My media resides on windows home server2011 in a 4U 24 drive server case. Due to that OS My Plex server is currently running on a Windows 7 HTPC and to populate my library I must “Map” those networked drives.
It shouldn’t come as a surprise that is only going to work so far before there are no letters left since PLEX can only see drives on the local machine and PLEX will not run on WHS2011.
Am I missing something or is there another way to present networked shares to PLEX residing on a different machine.
It doesn’t mention Windows 7 or Windows Home Server 2011, but I have a Windows 7 machine and started following the steps and was able to see where it said to mount to an empty folder.
That will get you passed the alphabetical limit if it works (and it should).
Mounting the drives in empty NTFS folders is how I share them over my network but those " shared folders" are not visible to PLEX on Windows 7 unless I “Map network drive” and assign it a letter.
I need to try to map a higher level folder with the individual drives’ shared folders inside it. I just do not know if PLEX can drill down through such a structure to see the required individual media folders.

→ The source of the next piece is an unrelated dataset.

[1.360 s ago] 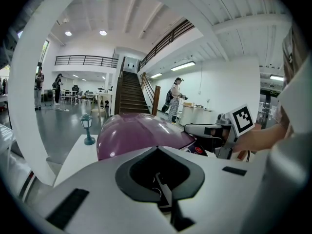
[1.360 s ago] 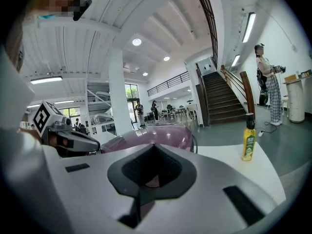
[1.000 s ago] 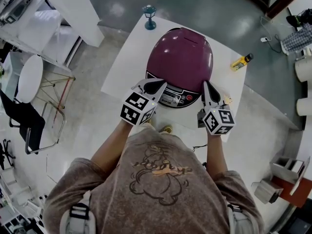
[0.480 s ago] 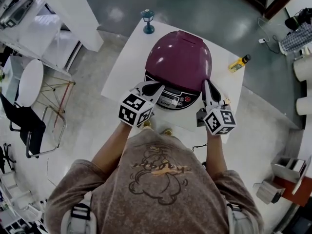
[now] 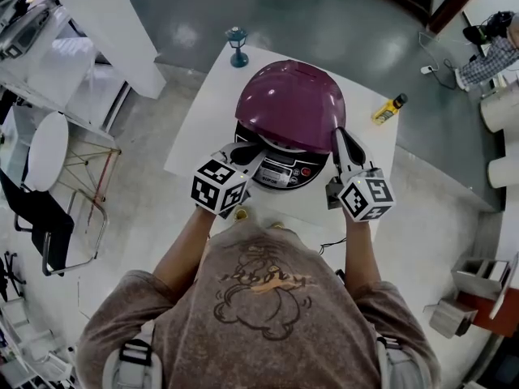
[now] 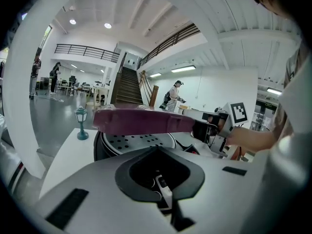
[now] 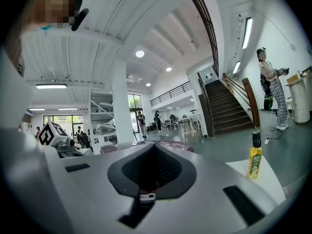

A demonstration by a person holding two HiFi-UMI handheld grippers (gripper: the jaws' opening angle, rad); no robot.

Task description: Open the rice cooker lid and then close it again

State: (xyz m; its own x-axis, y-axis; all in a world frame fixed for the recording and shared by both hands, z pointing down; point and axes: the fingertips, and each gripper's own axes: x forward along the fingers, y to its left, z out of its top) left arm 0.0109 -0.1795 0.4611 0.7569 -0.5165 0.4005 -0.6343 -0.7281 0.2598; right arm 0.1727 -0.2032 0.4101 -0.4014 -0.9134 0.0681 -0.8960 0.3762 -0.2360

Employing the above method will disable a safeguard in Plex, which normally prevents loss of metadata if one or several of the mounted drives are for some reason temporarily unavailable.

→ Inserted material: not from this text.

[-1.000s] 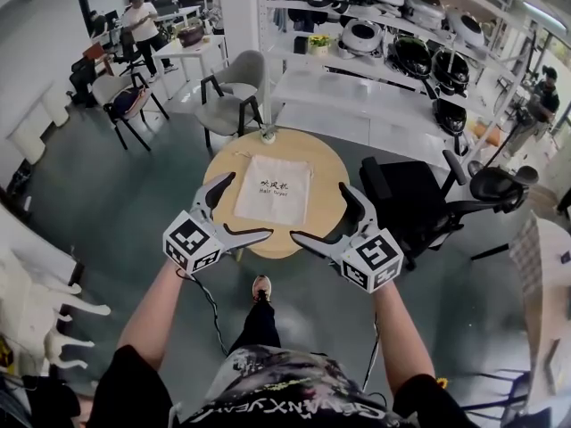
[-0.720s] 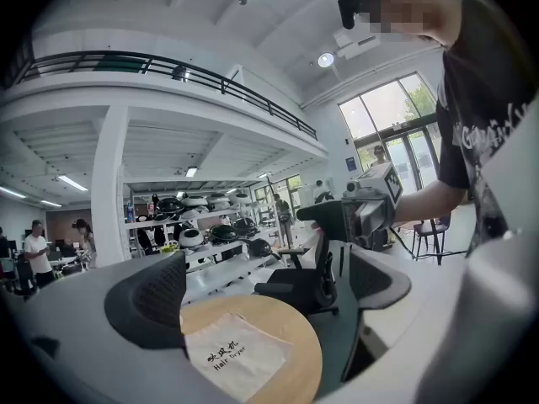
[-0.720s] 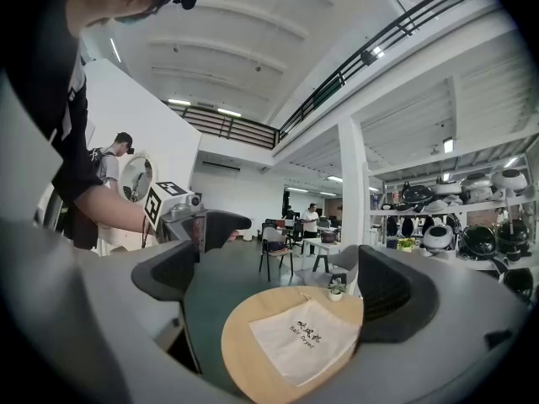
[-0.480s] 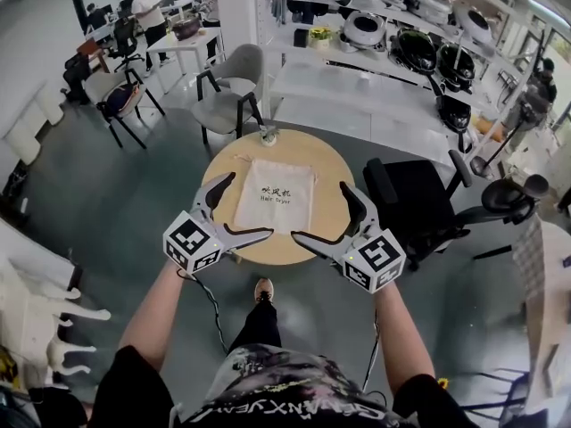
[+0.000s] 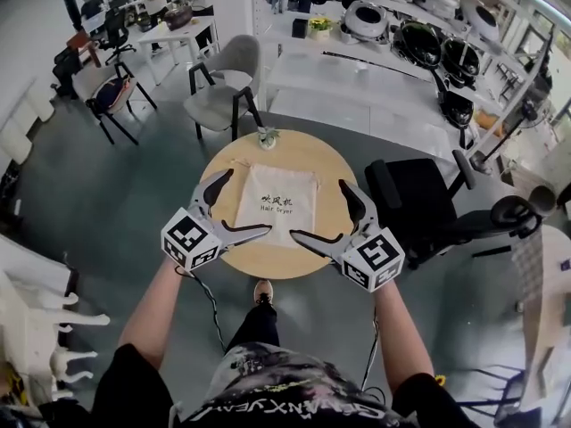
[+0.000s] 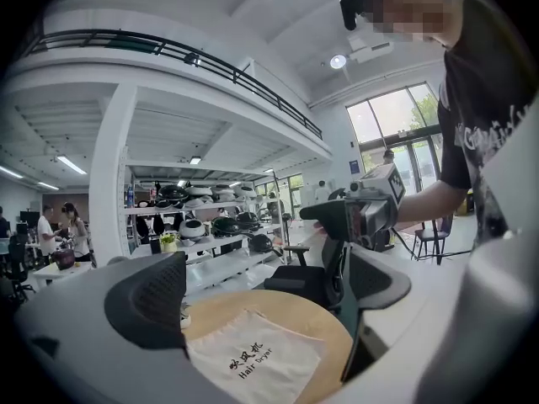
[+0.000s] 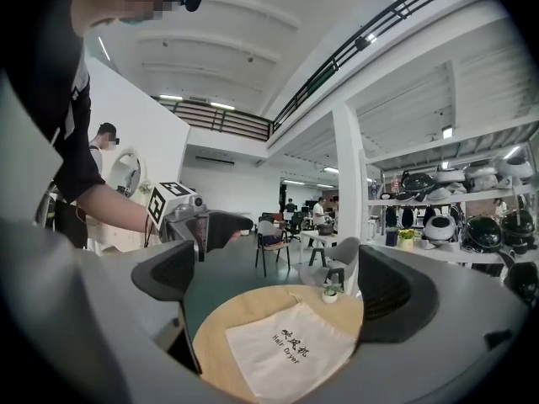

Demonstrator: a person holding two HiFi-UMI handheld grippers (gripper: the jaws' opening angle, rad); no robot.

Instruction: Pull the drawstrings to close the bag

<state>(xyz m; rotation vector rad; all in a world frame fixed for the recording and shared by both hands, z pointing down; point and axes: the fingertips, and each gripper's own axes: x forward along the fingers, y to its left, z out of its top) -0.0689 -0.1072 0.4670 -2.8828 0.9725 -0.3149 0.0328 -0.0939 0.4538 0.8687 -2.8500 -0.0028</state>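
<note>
Hovering with jaws wide apart, left gripper [image 5: 243, 205] and right gripper [image 5: 319, 212] hold position while the table [image 5: 268, 259] draws slightly nearer. The bag [image 5: 278, 205] lies flat at table centre, untouched: approach phase, pulling not begun.

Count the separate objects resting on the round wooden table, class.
2. A cream drawstring bag lies flat at the middle of the table; a small potted plant stands at its far edge. Nothing else shows on it in any view.
</note>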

If you use this method, you should never, ever activate “Empty trash automatically after every scan” in Plex.
I recommend using either UNC paths or a software like Stablebit Drivepool
How do you add UNC paths to a PLEX media directory when it only shows drive letters and no provision to explore elsewhere.

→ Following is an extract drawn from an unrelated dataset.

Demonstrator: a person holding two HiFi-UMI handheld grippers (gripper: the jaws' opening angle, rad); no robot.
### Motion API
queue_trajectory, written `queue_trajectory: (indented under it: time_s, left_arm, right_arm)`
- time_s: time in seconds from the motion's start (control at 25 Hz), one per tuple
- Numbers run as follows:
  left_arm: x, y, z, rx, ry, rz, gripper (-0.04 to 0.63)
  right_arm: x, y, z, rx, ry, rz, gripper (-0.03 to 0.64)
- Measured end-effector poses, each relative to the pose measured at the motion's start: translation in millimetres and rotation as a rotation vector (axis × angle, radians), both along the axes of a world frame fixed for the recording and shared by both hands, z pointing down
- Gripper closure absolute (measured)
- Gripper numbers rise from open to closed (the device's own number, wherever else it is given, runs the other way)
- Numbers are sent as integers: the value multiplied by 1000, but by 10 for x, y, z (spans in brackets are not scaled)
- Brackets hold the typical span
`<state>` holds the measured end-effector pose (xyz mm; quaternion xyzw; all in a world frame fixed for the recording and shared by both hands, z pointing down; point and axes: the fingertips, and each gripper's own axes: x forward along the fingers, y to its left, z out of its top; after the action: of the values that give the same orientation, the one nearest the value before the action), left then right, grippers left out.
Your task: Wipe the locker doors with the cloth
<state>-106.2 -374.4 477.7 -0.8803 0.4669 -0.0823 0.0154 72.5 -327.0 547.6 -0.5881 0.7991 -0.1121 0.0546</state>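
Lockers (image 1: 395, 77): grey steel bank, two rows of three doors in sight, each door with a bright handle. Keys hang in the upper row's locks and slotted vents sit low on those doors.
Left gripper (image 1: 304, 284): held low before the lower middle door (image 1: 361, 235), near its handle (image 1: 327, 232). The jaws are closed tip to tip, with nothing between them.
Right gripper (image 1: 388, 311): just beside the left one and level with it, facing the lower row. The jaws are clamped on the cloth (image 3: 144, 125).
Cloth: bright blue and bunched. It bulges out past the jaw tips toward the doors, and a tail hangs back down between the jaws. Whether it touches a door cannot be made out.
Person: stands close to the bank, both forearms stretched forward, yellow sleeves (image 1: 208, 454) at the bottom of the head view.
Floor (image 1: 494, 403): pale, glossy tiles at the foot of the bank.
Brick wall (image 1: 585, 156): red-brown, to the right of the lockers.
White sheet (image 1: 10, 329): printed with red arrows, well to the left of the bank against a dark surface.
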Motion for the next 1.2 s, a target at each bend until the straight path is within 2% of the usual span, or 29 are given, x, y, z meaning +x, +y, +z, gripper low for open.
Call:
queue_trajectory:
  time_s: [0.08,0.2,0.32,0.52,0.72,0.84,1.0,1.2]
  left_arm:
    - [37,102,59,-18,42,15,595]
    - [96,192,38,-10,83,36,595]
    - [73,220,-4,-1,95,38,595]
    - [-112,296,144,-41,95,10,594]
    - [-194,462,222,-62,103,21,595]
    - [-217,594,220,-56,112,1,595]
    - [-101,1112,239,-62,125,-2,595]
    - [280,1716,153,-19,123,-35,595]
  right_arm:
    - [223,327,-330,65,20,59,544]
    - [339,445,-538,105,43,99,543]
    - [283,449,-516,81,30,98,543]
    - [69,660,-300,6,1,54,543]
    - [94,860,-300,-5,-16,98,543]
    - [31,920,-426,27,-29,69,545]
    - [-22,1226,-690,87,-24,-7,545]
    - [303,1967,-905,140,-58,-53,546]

I use the above method because it’s been the best way to maintain my media server that’s been in operation over a decade. In that time we’ve gone through several generations of HDD upgrades and as should be expected I’ve needed to replace several failed drives so “temporarily unavailable” is a given.
I started out with bsd and linux using various flavors of RAID before I settled on WHS2011 safeguarding the media by backing up each server drive on a removable NTFS drive that will work on any windows machine and I can easily pop back in to restore.